Claremont n’était pas chaud pour utiliser les Sentinelles, des adversaires pas assez menaçants à ses yeux pour l’équipe. Il a peur de faire perdre de l’intensité à la saga en les mettant en scène : Byrne lui explique que c’est au contraire l’occasion idéale de faire de ces machines une menace majeure pour les mutants. Et les auteurs iront très loin en la matière. Ce qu’il dépeigne ce n’est ni plus ni moins que l’Holocauste mutant. Et voilà que Claremont intègre pleinement la possibilité allégorique du concept « mutant » (l’altérité, la minorité), en allant plus loin que tous ses prédécesseurs. Son idée est également de remonter aux sources du problème, en dépeignant de manière totalement non manichéenne un personnage politique dangereux mais peut-être pas si mauvais que ça, le sénateur Kelly. Certains lecteurs trouveront même que Kelly (un ingrat à la fin de l’histoire, quand même) aurait pu être traité de manière moins magnanime par Claremont, qui semble lui trouver des excuses à travers le bien tolérant Professeur Xavier. Mais c’est oublier que les récits de Claremont sont des paraboles sur le pardon et la rédemption.
Certainement conscient de la force de ce sous-texte, Claremont y reviendra pour cimenter sa reprise du personnage de Magneto, mais il lui faudra attendre le départ de Byrne pour ça…

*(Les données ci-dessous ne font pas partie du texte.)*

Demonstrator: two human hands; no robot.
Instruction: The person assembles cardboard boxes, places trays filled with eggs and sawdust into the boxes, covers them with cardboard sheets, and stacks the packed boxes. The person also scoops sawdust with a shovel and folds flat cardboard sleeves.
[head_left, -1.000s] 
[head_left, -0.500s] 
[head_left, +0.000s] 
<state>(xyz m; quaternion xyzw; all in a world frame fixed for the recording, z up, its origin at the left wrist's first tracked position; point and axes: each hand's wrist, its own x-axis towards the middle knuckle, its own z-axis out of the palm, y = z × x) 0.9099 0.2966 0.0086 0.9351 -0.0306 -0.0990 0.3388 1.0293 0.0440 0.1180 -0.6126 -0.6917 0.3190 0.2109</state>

Du point de vue formel, au-delà de la maëstria de la partie graphique, les auteurs réalisent un véritable tour de force narratif avec une saga très dense (pliée en deux petits épisodes, que les auteurs actuels en prennent de la graine) et très riche au niveau des idées développées. Le plus frappant sont ces parallèles entre passé et avenir qui creusent les personnages et leurs relations de façon très profonde et pourtant très simple. L’exemple le plus frappant est ce Magneto du futur en chaise roulante, qui assume de façon visuelle et symbolique le rôle de Charles Xavier ; c’est le premier indice de sa métamorphose imminente. Et, de fait, Claremont avait bel et bien le projet d’amener Magneto à la tête des X-Men, un passage de relais que ce « flash-forward » lui permet d’installer dans l’esprit du lecteur.
Ororo et Serval sont aussi au coeur de ces jeux de reflets, avec un dialogue en montage parallèle et en « reflets inversés » : dans le présent, Tornade nouvellement promue leader de l’équipe interdit à Serval l’usage de ses griffes su le champ de bataille. Dans le futur (la « mise en scène » fait le lien entre les deux dialogues via la position des personnages dans les cases), elle est sur la même ligne que lui. C’est ainsi que Claremont creusera ce personnage à l’avenir : par des compromis successifs avec son éthique (qui commence par son échec à sauver Garokk en Terre Sauvage), Tornade vient progressivement à s’accorder avec les méthodes de Serval, jusqu’à lui confier des missions « inavouables » à la « Uncanny X-Force » à partir de « Mutant Massacre »…
Logan est aussi l’objet de l’image la plus traumatisante de la saga : son atomisation par une Sentinelle, dans le futur. Une des cases de comics les plus fortes ayant vues le jour, et pour votre serviteur un impérissable frisson. Là aussi, le passé et le futur dialoguent, avec une évocation de ce funeste destin par le truchement d’une quasi carbonisation aux mains de Pyro. Vraiment malin, et mine de rien, Claremont et Byrne appuient sur la nature inéluctable des évènements de manière presque subliminale (Claremont n’en démordra pas et multipliera ce type d’échos…).
C’est astucieux de la part de Claremont et Byrne que de faire de Kitty / Kate le personnage clef du récit : ils cimentent ainsi son appartenance au titre. En terme d’invention pure, à l’exclusion de quelques vilains (d’anthologie), l’apport majeur de la collaboration entre Byrne et Claremont aura été le personnage de Kitty. Et pourtant ils ne sont vraiment pas d’accord sur la tournure à faire prendre au personnage, à l’exclusion d’une love-story avec Colossus, qui prend une dimension tragique avec la vision du destin qui les attend. Mais 33 ans dans le futur, ils sont toujours amoureux, ce qui impactent les lecteurs (Claremont en jouera). Très fin aussi est le parallèle entre le malaise éprouvée par Kitty en présence de Diablo, et la façon dont Kate lui saute au cou sitôt rendue dans le passé…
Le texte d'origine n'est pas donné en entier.